Emotions
I had first planned to write a blog about "The Truth" and how it has little to do with this 3D reality that we are experiencing here on earth as human beings, but I've been side-tracked by an experience I had today on my way to pick up my daughter in Warnemünde, Germany. I live in Hamburg-Volksdorf, Germany, so I had an approximately 2 hour drive ahead of me.
The subject deals with our emotions. I'm proud to say, that I am very woo-woo and actually woo-woo isn't woo-woo at all, because hidden behind the term woo-woo is actually the divine "Truth" about our human nature of existence. A Soul shouldn't be labeled, soooo let's let go of the shame associated with saying that we are woo-woo and be proud, that we know and understand The Truth. The Truth that we are all Divine Souls and Beings at our core, having a human experience
In any case imagine that all the emotions we experience in a human lifetime are recorded in our so called Akashic records. So to get back to the experience or download 💻 I had while driving. The Autobahn was full of traffic so I detoured onto a country road that took me through the town of Ahrensburg, that I used to work in once.
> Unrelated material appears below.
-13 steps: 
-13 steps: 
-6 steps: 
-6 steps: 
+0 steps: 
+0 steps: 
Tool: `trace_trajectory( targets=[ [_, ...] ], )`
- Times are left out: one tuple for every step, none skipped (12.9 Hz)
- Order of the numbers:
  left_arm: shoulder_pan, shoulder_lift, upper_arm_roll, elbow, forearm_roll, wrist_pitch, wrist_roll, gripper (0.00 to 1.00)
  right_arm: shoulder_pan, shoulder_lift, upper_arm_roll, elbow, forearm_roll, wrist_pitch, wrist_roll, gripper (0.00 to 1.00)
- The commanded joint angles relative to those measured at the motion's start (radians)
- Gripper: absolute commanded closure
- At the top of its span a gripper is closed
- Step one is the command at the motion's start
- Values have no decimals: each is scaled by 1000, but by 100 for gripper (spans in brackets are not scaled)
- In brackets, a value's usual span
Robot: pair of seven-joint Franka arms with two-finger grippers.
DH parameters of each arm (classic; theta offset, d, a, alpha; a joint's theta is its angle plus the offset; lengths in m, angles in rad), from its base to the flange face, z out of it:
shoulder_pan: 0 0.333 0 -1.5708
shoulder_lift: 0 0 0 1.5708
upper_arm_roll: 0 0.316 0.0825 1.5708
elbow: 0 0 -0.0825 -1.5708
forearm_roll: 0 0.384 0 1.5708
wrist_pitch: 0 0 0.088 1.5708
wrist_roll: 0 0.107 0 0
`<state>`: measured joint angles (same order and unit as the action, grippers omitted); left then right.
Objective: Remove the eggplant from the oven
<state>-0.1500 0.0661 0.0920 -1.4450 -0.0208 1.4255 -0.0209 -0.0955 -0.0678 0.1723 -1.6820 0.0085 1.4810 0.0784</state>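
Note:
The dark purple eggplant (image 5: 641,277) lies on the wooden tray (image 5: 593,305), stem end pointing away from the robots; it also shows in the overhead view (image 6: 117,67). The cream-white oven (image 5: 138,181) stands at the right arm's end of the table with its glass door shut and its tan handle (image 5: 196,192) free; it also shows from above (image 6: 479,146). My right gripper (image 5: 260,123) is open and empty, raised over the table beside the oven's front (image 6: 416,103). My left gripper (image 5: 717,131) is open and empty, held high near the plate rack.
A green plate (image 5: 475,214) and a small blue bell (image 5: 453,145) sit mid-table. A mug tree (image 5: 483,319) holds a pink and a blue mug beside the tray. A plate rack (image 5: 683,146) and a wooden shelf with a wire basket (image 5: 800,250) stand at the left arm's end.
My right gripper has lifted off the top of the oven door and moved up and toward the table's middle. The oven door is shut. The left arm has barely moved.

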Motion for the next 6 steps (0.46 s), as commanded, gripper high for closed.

As a former registered nurse I worked for a company that aided hmmm, "handicapped" (label), physically and mentally impaired children. Referring to my last Blog on Soul Pre-Birth Planning, imagine these children agreed to enter a human life despite the challenges of being mentally and physically impaired.
So as I go through my personal life it seems I enjoy taking and storing mental photographs of certain moments in my lifetime.
This is where I, in a given moment, store a mental picture of where I am, what I am doing and who is around me, including often, if I'm just by myself 😎. In this case I was driving past a school I used to work in, taking care of a group of handicapped children. I went back to images of moments around 7 years ago. We were taking an afternoon walk in a park with a group of kids. Farai a severely handicapped teenage boy could still throw a small ball back and forth with someone. When I used a baseball cap to catch the ball and throw it back he burst out in laughter. It was a magical moment because otherwise I had the task nursing Farai, since he is dependent on constant health care. I used to lift Farai's frail body onto a table to change his diapers. I honor greatly all caregivers who help people who can't live a normal life without the help and support of a health worker.
I have since then, transferred into the care of "normal" children at an elementary school, mostly pre-school and 1st grade. But to get to the point about our akashic records, it seems moments like this with the attached emotions are stored for eternity in our Consciousness both personal and collective.
I struggle with the fact however, that we are on a timeline between birth and death, learning from these experiences and emotions as if we were actresses and actors in a play. Now I can move on to the subject of my next blog about The Truth of this All.